* **TASK TO COMPLETE**: Retyping the entire listing exactly is the task.

* **GIVEN ENTRIES**:

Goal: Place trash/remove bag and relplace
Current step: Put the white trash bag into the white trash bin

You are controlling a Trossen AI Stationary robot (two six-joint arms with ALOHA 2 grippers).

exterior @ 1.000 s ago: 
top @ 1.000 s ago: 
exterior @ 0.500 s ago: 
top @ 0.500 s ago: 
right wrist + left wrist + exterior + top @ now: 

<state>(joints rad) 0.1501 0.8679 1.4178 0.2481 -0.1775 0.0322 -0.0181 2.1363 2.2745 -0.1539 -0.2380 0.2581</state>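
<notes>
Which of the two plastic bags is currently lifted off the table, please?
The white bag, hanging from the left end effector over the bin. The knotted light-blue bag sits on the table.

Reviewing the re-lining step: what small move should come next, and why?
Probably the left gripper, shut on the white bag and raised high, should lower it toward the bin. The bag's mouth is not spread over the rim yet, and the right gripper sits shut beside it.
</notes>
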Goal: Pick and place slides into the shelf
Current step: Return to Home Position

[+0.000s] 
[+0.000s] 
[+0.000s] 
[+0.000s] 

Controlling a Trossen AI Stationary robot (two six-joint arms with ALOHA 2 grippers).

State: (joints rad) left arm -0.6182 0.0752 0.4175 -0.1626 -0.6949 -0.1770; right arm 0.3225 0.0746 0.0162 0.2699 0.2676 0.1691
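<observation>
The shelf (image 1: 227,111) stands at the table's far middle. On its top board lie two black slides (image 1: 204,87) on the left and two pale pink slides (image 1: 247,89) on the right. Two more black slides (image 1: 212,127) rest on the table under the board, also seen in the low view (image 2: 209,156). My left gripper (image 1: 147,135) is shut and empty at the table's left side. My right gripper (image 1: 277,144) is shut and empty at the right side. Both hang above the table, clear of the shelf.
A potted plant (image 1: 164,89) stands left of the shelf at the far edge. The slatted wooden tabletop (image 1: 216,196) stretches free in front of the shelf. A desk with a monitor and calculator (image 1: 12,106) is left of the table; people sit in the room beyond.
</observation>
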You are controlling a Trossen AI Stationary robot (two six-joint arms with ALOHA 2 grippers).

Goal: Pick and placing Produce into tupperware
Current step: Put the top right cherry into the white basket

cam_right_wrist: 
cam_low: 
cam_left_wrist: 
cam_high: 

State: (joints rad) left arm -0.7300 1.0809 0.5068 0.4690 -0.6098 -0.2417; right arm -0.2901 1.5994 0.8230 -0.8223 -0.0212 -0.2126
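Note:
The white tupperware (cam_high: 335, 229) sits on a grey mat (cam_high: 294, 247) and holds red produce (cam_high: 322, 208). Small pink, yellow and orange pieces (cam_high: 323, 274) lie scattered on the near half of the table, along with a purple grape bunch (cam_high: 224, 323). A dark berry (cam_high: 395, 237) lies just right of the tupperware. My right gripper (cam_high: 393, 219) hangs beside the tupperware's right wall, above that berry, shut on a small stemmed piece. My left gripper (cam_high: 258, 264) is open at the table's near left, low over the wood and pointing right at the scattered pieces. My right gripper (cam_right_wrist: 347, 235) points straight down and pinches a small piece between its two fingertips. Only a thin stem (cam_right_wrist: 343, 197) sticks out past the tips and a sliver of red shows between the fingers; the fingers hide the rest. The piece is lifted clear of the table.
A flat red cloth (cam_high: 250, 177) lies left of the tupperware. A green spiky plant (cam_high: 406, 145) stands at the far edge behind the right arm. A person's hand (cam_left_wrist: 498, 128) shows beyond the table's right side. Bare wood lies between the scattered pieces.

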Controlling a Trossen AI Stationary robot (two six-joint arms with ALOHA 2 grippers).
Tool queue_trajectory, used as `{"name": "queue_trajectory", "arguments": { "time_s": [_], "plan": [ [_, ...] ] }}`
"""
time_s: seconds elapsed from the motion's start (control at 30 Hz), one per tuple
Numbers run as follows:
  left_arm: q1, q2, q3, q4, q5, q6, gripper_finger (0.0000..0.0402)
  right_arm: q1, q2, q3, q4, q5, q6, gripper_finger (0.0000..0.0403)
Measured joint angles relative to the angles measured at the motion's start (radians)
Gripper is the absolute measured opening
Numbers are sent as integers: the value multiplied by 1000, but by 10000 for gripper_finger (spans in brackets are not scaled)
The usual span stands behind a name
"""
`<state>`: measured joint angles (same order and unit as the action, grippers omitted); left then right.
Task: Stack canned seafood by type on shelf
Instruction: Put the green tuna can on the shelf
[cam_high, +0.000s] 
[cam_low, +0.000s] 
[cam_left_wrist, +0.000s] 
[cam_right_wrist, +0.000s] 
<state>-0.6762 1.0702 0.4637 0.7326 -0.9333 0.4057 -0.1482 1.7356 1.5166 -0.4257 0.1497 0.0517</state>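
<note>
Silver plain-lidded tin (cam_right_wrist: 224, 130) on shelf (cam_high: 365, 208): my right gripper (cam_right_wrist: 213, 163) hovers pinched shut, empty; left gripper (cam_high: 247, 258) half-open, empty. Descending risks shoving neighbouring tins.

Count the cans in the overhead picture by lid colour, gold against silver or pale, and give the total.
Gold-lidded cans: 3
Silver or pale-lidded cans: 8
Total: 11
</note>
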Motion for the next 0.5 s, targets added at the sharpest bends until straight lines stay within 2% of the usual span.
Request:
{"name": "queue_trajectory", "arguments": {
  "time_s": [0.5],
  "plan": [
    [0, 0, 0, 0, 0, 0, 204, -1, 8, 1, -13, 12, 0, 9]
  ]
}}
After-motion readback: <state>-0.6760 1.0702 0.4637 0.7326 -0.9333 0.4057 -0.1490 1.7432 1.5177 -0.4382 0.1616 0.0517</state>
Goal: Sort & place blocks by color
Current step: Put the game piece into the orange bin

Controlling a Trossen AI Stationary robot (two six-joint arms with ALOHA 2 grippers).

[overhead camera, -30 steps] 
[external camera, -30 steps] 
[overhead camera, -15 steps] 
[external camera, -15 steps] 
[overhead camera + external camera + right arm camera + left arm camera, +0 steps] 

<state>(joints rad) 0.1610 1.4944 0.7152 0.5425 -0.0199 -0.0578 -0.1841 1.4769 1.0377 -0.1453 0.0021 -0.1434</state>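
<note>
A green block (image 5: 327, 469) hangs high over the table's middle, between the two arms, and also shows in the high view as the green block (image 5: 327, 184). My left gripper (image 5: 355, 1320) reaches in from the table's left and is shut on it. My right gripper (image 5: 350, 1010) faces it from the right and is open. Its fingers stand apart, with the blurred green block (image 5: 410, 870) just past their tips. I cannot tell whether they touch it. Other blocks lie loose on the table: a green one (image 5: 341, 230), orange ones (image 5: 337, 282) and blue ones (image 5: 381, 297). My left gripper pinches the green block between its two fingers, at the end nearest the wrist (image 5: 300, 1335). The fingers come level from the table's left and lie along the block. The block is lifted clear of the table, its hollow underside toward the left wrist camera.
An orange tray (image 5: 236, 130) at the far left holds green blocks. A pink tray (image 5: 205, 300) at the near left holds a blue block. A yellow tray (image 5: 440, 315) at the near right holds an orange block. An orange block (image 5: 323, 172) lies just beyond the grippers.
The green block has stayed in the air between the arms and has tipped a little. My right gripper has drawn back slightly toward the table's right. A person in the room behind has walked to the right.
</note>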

* **RESPONSE AREA**:
Goal: Place trash/remove bag and relplace
Current step: Put the white trash bag into the white trash bin

You are controlling a Trossen AI Stationary robot (two six-joint arms with ALOHA 2 grippers).

exterior @ 1.000 s ago: 
top @ 1.000 s ago: 
exterior @ 0.500 s ago: 
top @ 0.500 s ago: 
right wrist + left wrist + exterior + top @ now: 

<state>(joints rad) 0.1501 0.8679 1.4178 0.2481 -0.1775 0.0322 -0.0181 2.1363 2.2745 -0.1539 -0.2380 0.2581</state>
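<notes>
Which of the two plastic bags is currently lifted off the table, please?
The white bag, hanging from the left end effector over the bin. The knotted light-blue bag sits on the table.

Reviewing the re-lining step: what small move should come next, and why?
Probably the left gripper, shut on the white bag and raised high, should lower it toward the bin. The bag's mouth is not spread over the rim yet, and the right gripper sits shut beside it.
</notes>
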Goal: Pick and place slides into the shelf
Current step: Return to Home Position

[+0.000s] 
[+0.000s] 
[+0.000s] 
[+0.000s] 

Controlling a Trossen AI Stationary robot (two six-joint arms with ALOHA 2 grippers).

State: (joints rad) left arm -0.6182 0.0752 0.4175 -0.1626 -0.6949 -0.1770; right arm 0.3225 0.0746 0.0162 0.2699 0.2676 0.1691
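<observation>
The shelf (image 1: 227,111) stands at the table's far middle. On its top board lie two black slides (image 1: 204,87) on the left and two pale pink slides (image 1: 247,89) on the right. Two more black slides (image 1: 212,127) rest on the table under the board, also seen in the low view (image 2: 209,156). My left gripper (image 1: 147,135) is shut and empty at the table's left side. My right gripper (image 1: 277,144) is shut and empty at the right side. Both hang above the table, clear of the shelf.
A potted plant (image 1: 164,89) stands left of the shelf at the far edge. The slatted wooden tabletop (image 1: 216,196) stretches free in front of the shelf. A desk with a monitor and calculator (image 1: 12,106) is left of the table; people sit in the room beyond.
</observation>
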You are controlling a Trossen AI Stationary robot (two six-joint arms with ALOHA 2 grippers).

Goal: Pick and placing Produce into tupperware
Current step: Put the top right cherry into the white basket

cam_right_wrist: 
cam_low: 
cam_left_wrist: 
cam_high: 

State: (joints rad) left arm -0.7300 1.0809 0.5068 0.4690 -0.6098 -0.2417; right arm -0.2901 1.5994 0.8230 -0.8223 -0.0212 -0.2126
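Note:
The white tupperware (cam_high: 335, 229) sits on a grey mat (cam_high: 294, 247) and holds red produce (cam_high: 322, 208). Small pink, yellow and orange pieces (cam_high: 323, 274) lie scattered on the near half of the table, along with a purple grape bunch (cam_high: 224, 323). A dark berry (cam_high: 395, 237) lies just right of the tupperware. My right gripper (cam_high: 393, 219) hangs beside the tupperware's right wall, above that berry, shut on a small stemmed piece. My left gripper (cam_high: 258, 264) is open at the table's near left, low over the wood and pointing right at the scattered pieces. My right gripper (cam_right_wrist: 347, 235) points straight down and pinches a small piece between its two fingertips. Only a thin stem (cam_right_wrist: 343, 197) sticks out past the tips and a sliver of red shows between the fingers; the fingers hide the rest. The piece is lifted clear of the table.
A flat red cloth (cam_high: 250, 177) lies left of the tupperware. A green spiky plant (cam_high: 406, 145) stands at the far edge behind the right arm. A person's hand (cam_left_wrist: 498, 128) shows beyond the table's right side. Bare wood lies between the scattered pieces.
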
Controlling a Trossen AI Stationary robot (two six-joint arms with ALOHA 2 grippers).
Tool queue_trajectory, used as `{"name": "queue_trajectory", "arguments": { "time_s": [_], "plan": [ [_, ...] ] }}`
"""
time_s: seconds elapsed from the motion's start (control at 30 Hz), one per tuple
Numbers run as follows:
  left_arm: q1, q2, q3, q4, q5, q6, gripper_finger (0.0000..0.0402)
  right_arm: q1, q2, q3, q4, q5, q6, gripper_finger (0.0000..0.0403)
Measured joint angles relative to the angles measured at the motion's start (radians)
Gripper is the absolute measured opening
Numbers are sent as integers: the value multiplied by 1000, but by 10000 for gripper_finger (spans in brackets are not scaled)
The usual span stands behind a name
"""
`<state>`: measured joint angles (same order and unit as the action, grippers omitted); left then right.
Task: Stack canned seafood by type on shelf
Instruction: Put the green tuna can on the shelf
[cam_high, +0.000s] 
[cam_low, +0.000s] 
[cam_left_wrist, +0.000s] 
[cam_right_wrist, +0.000s] 
<state>-0.6762 1.0702 0.4637 0.7326 -0.9333 0.4057 -0.1482 1.7356 1.5166 -0.4257 0.1497 0.0517</state>
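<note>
Silver plain-lidded tin (cam_right_wrist: 224, 130) on shelf (cam_high: 365, 208): my right gripper (cam_right_wrist: 213, 163) hovers pinched shut, empty; left gripper (cam_high: 247, 258) half-open, empty. Descending risks shoving neighbouring tins.

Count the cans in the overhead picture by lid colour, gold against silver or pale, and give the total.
Gold-lidded cans: 3
Silver or pale-lidded cans: 8
Total: 11
</note>
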Motion for the next 0.5 s, targets added at the sharpest bends until straight lines stay within 2% of the usual span.
Request:
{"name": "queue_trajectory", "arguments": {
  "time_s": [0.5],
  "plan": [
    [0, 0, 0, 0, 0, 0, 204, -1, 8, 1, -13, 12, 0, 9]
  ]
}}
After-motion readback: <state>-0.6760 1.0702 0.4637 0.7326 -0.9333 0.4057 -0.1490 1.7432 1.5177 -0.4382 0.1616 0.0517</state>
Goal: Sort & place blocks by color
Current step: Put the game piece into the orange bin

Controlling a Trossen AI Stationary robot (two six-joint arms with ALOHA 2 grippers).

[overhead camera, -30 steps] 
[external camera, -30 steps] 
[overhead camera, -15 steps] 
[external camera, -15 steps] 
[overhead camera + external camera + right arm camera + left arm camera, +0 steps] 

<state>(joints rad) 0.1610 1.4944 0.7152 0.5425 -0.0199 -0.0578 -0.1841 1.4769 1.0377 -0.1453 0.0021 -0.1434</state>
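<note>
A green block (image 5: 327, 469) hangs high over the table's middle, between the two arms, and also shows in the high view as the green block (image 5: 327, 184). My left gripper (image 5: 355, 1320) reaches in from the table's left and is shut on it. My right gripper (image 5: 350, 1010) faces it from the right and is open. Its fingers stand apart, with the blurred green block (image 5: 410, 870) just past their tips. I cannot tell whether they touch it. Other blocks lie loose on the table: a green one (image 5: 341, 230), orange ones (image 5: 337, 282) and blue ones (image 5: 381, 297). My left gripper pinches the green block between its two fingers, at the end nearest the wrist (image 5: 300, 1335). The fingers come level from the table's left and lie along the block. The block is lifted clear of the table, its hollow underside toward the left wrist camera.
An orange tray (image 5: 236, 130) at the far left holds green blocks. A pink tray (image 5: 205, 300) at the near left holds a blue block. A yellow tray (image 5: 440, 315) at the near right holds an orange block. An orange block (image 5: 323, 172) lies just beyond the grippers.
The green block has stayed in the air between the arms and has tipped a little. My right gripper has drawn back slightly toward the table's right. A person in the room behind has walked to the right.
</note>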

There is nothing further to this exercise.